Saturday, November 10, 1973 (Noon): Sherlock Holmes Faces Death (1943) / Cult of the Cobra (1955)

Synopsis: Dr. Watson (Nigel Bruce) is working as head of a convalescent home for war veterans suffering from shell shock. The home is located in a wing of Musgrave Manor, a stately mansion in the English countryside. Geoffrey is the elder brother to Philip Musgrave (Gavin Muir), and both are set against their younger sister Sally (Hillary Brooke) marrying American pilot Capt. Pat Vickery (Milburn Stone) who has been recovering at the home.

Late one night Dr. Watson’s colleague Dr. Sexton (Arthur Margetson) staggers into the house with a stab wound on his neck. He says an unseen assailant attacked him as he walked toward the manor. Geoffrey assures him that he will launch an immediate investigation. Sexton is reluctant to do so, however, as he fears one of the patients at the home is likely to be implicated in the crime.

Watson returns to 221B Baker Street and implores his friend Sherlock Holmes (Basil Rathbone) to come out to Musgrave Manor to investigate, and Holmes immediately agrees.

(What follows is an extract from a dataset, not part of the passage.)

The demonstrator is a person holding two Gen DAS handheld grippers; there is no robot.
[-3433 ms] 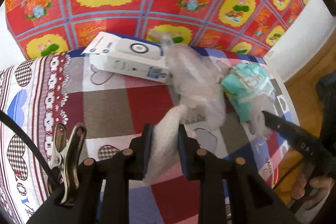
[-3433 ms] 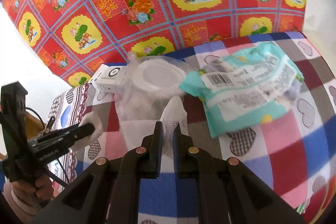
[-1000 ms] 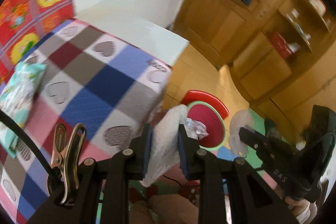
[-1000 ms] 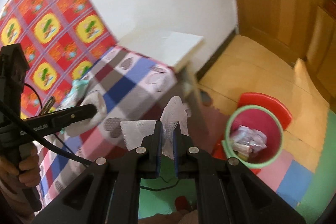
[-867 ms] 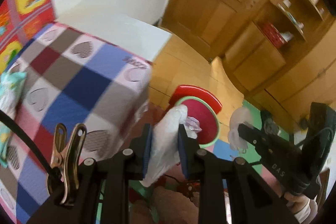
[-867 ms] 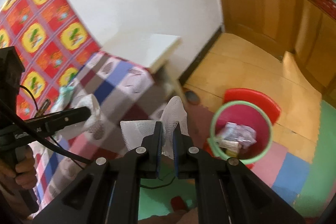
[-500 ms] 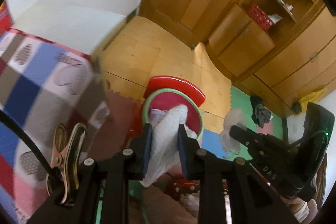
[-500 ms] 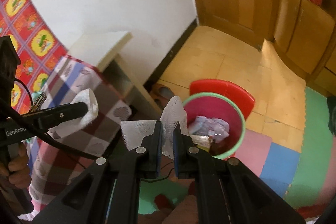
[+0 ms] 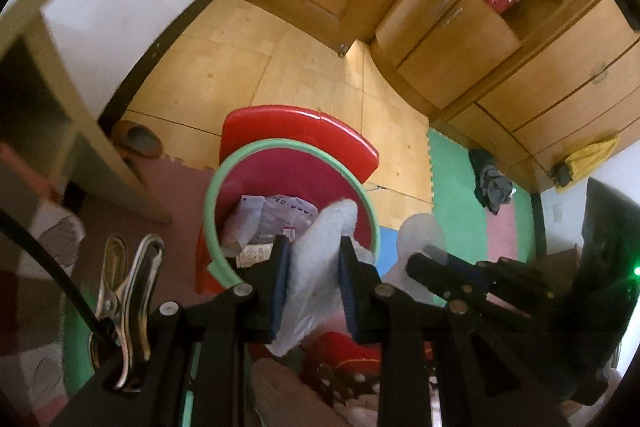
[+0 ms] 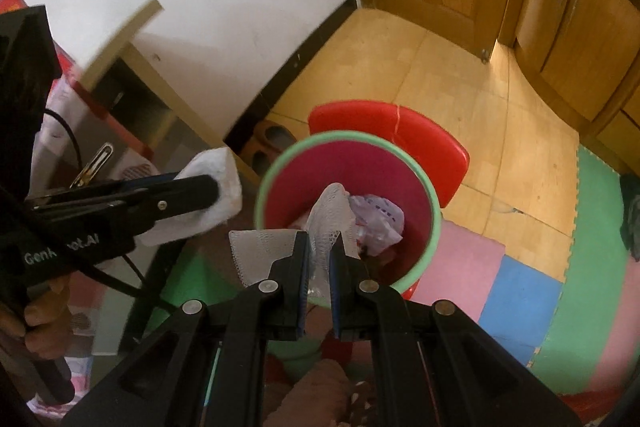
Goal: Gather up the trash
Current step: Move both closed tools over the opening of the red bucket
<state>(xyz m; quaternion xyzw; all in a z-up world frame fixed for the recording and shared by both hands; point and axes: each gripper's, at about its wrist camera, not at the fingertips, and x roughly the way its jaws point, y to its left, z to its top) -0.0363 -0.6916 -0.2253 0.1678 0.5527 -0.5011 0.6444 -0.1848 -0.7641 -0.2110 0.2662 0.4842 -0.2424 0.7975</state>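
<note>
My left gripper is shut on a crumpled clear plastic bag and holds it above the near rim of a red bin with a green rim. My right gripper is shut on a white mesh wrapper and holds it over the same bin. Crumpled paper trash lies inside the bin. The left gripper shows at the left in the right wrist view. The right gripper shows at the lower right in the left wrist view.
The bin's red lid stands open behind it. A table leg and brown slippers are to the left by the wall. Wooden cabinets stand to the right. Coloured foam mats cover the floor.
Both grippers have swung away from the checked table and down to the bin, still holding their trash. The bin now sits right under both.
</note>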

Upon arriving at the estate, the two see a piles of leaves raked up outside the door of the greenhouse, which strikes Holmes as suspicious. Underneath the leaves is the body of Geoffrey Musgrave.

Entering the house, they find that Inspector Lestrade (Dennis Hoey) has been summoned by the Musgrave family.

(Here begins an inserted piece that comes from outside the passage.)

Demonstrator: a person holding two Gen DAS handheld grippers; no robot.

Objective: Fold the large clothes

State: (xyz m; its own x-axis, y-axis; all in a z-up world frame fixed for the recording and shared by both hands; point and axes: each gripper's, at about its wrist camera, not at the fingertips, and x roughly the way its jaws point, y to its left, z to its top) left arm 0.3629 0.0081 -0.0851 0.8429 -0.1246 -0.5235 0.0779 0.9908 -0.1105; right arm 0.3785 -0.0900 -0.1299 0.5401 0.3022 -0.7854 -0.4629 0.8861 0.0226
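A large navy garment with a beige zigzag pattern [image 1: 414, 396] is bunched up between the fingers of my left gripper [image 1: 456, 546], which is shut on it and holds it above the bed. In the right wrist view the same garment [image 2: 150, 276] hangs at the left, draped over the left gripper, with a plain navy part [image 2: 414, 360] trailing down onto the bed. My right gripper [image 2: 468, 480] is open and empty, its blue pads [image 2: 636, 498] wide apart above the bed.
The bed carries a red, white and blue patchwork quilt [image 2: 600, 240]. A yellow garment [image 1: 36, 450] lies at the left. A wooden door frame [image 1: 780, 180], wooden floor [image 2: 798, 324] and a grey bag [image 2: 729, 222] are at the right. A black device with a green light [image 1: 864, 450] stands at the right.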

Lestrade learns that Capt. Vickery had been in an argument with Geoffrey regarding Sally the previous day, and he is taken into custody for murder. Later, Sally is required by family tradition to recite “the Musgrave ritual”, a series of riddle-like sentences that officially place her as next in line to the Musgrave estate behind Philip, now the Geoffrey is dead. When Sally falters in the recitation, butler Brunton (Halliwell Hobbs) prompts her.

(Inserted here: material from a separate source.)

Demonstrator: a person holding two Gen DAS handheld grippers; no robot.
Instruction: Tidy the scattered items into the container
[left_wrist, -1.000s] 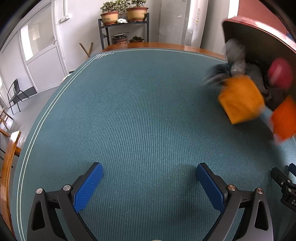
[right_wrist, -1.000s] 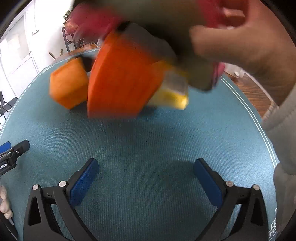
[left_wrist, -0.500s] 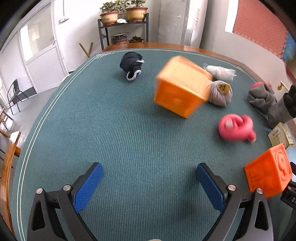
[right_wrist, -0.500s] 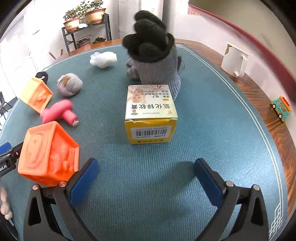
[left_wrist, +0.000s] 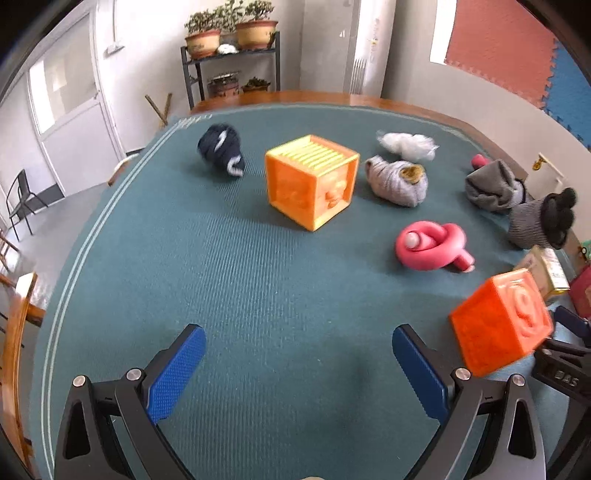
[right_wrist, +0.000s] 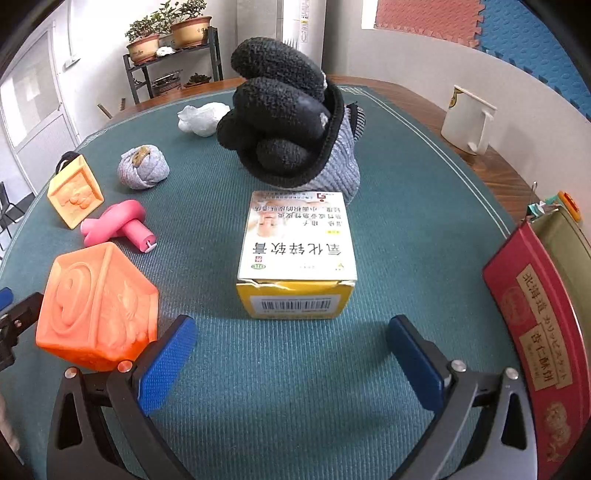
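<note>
Left wrist view: the left gripper (left_wrist: 295, 363) is hovering over the green table mat (left_wrist: 240, 295) with its jaws spread wide, gripping nothing. At 11 o'clock a dark sock ball (left_wrist: 220, 149) is lying; at 12 o'clock a light orange cube (left_wrist: 311, 186) is standing; at 1 o'clock a grey sock ball (left_wrist: 398, 181) and a white bag (left_wrist: 406, 146) are lying, with a pink toy (left_wrist: 432, 246) nearer. A deep orange cube (left_wrist: 502, 326) is sitting at 3 o'clock, just beside the right-hand fingertip.

Right wrist view: the right gripper (right_wrist: 291, 356) is likewise standing wide open and empty. A yellow carton (right_wrist: 297, 254) printed with Chinese characters and a barcode is lying at 12 o'clock, just ahead of the fingertips, with a grey-and-black glove (right_wrist: 295, 133) behind it. At 3 o'clock a red tin (right_wrist: 543, 347), the container, is showing gold labels in Asian script. A white mug (right_wrist: 467, 120) is standing at 2 o'clock on the wooden edge.
</note>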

Holmes later goes to speak to Brunton, who is inebriated in the servant’s quarters. Holmes demands to know how Brunton came to know the Musgrave ritual by heart. Brunton refuses to give a straight answer, and before long Philip finds Brunton drunk and fires him.

The next day Sally asks Holmes and Watson to help find Philip. His door had been locked, and when it was forced open no one was inside. Holmes soon finds Philip’s body, inside the rumble seat of Sally’s car….

Comments: The sixth of the Basil Rathbone / Nigel Bruce cycle of Sherlock Holmes movies, Sherlock Holmes Faces Death departs from Universal’s retooling of the stories as war espionage thrillers and instead offers a fairly standard Old Dark House mystery, albeit set in England during WWII.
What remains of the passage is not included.